L'Histoire le prouve ne cesse de le démontrer. Pour qu'une assemblée oeuvre, il faut qu'elle soit clairement définie. Il est inconscient de revenir à la IVème République ni de copier les modèles allemands ou espagnols dans lesquels les socialistes soutiennent de façon plus ou moins claire la droite au pouvoir. Les tractations pour former un gouvernement, voilà un autre facteur de désuétude démocratique.

Par contre, pour permettre une représentation de tous les courants démocratiques et pour, là aussi, dépoussiérer une institution obsolète (pour ne pas dire ringarde), les sénateurs seraient élus à mi-mandat des députés (soit 3 ans après leur élection) au suffrage universel direct, à la proportionnelle complète. 

  • Plus de détails.

Trois ans après les élections législatives, auraient donc lieu les élections sénatoriales. Chaque région éliraient 20 sénateurs lors d'un scrutin de liste, permettant ainsi de respecter un des points de notre constitution qui, à mon sens, ne doit pas être modifié : la représentation nationale doit non seulement être représentative de la population mais aussi des territoires. Les collectivités d'outre-mer auraient droit elles aussi, bien entendu à un certain nombre de sénateurs (7 par collectivité me semble un nombre raisonnable). Ce scrutin aurait lieu au même moment que les élections territoriales.

  • Les élections territoriales.

Le Conseil départemental disparaîtrait pour faire place à un Conseil Territorial fondé sur le modèle du Parlement Européen. Chaque département élirait à la proportionnelle des représentants pour siéger à l'Assemblée Territoriale constituée dès lors d'environ 150 élus (à définir selon la taille de la région et sa population). Les conseillers territoriaux siégeraient 3 jours dans la capitale de région (en commission ou en plénière) et 2 jours dans des permanences locales dans les chefs-lieux d'arrondissement, afin de conserver un ancrage locale et de recueillir les opinions des administrés de tout le territoire. 

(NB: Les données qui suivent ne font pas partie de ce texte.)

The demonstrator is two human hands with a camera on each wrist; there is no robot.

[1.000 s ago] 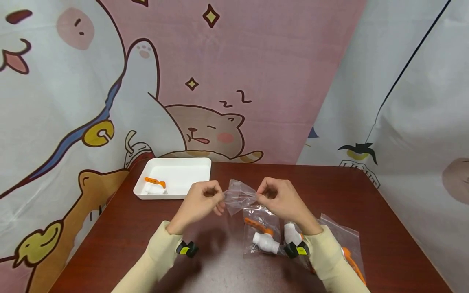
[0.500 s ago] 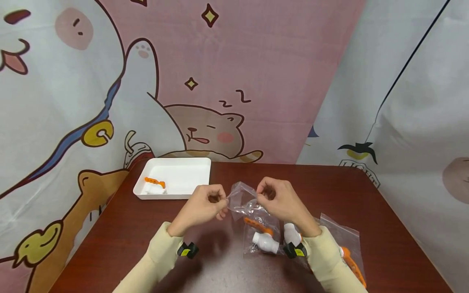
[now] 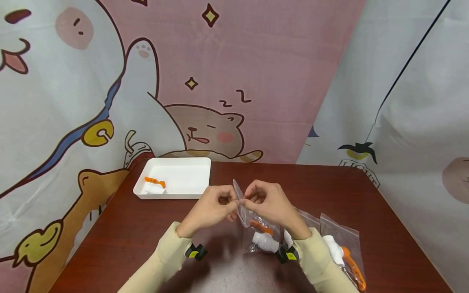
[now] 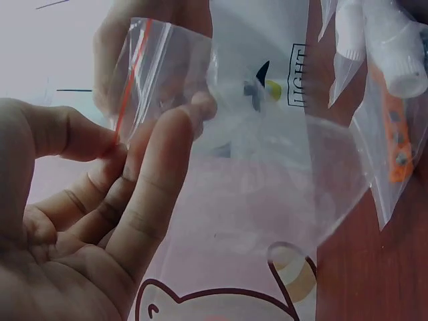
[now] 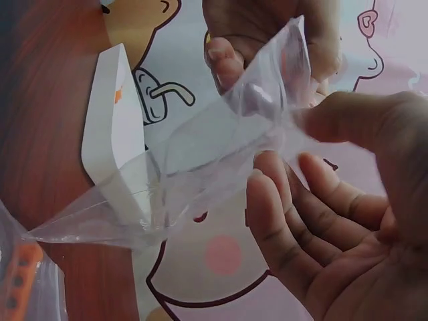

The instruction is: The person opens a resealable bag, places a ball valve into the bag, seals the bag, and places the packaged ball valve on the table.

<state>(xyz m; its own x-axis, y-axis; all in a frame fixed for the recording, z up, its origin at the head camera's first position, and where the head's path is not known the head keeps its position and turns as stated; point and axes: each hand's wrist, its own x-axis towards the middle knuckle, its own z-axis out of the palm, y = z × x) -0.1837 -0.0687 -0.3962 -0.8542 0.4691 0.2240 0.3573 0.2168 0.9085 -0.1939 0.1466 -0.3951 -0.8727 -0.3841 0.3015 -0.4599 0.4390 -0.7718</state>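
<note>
A clear zip bag [image 3: 240,215] with a red line along its mouth [image 4: 130,87] is held up between both hands over the table. My left hand [image 3: 216,205] pinches its mouth edge between thumb and fingers. From the other side my right hand [image 3: 269,201] pinches the bag, thumb against fingertips, close to the left fingertips. The bag's film [image 5: 214,144] hangs loose and looks empty in the wrist views. Just below it on the table lies another clear bag with an orange perforated strip [image 3: 261,227] and a white bottle-like piece [image 3: 265,242].
A white tray [image 3: 188,179] at the back left holds an orange strip [image 3: 155,182] and a white piece [image 3: 155,189]. More filled clear bags [image 3: 340,228] lie to the right, partly behind the right forearm. A printed cloth [image 3: 278,81] hangs behind the table.
Both hands have come closer together, the left moving right and the right moving left. The bag, spread between them earlier, now stands nearly edge-on.
</note>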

Le département ne disparaît pas, il est une subdivision de la région et la plupart des administrations seraient gérées à ce niveau (santé, éducation, sécurité) pour plus d'efficacité et de maîtrise des réalités locales.

  • Pas de changement pour les municipalités et fin du CESE.

Les municipalités ne verraient pas leur scrutin modifiées. Mais la métropolisation de la France seraient stoppée par l'ajout dans la constitution d'obligations étatiques en terme de santé notamment (présence d'un service d'urgence et d'une maternité à moins de 30 minutes pour tous les Français par exemple, présence de spécialistes dans les zones délaissées).

Le CESE disparaît et ses missions sont récupérés par le Sénat. Pour pallier à sa suppression, syndicats, patronat et associations participeraient à des commissions parlementaires avec un pouvoir accru.

  • Multiplication des mandats.

Fin réelle du cumul des mandats. Le nombre de mandats consécutifs seraient limité à deux pour tous les élus.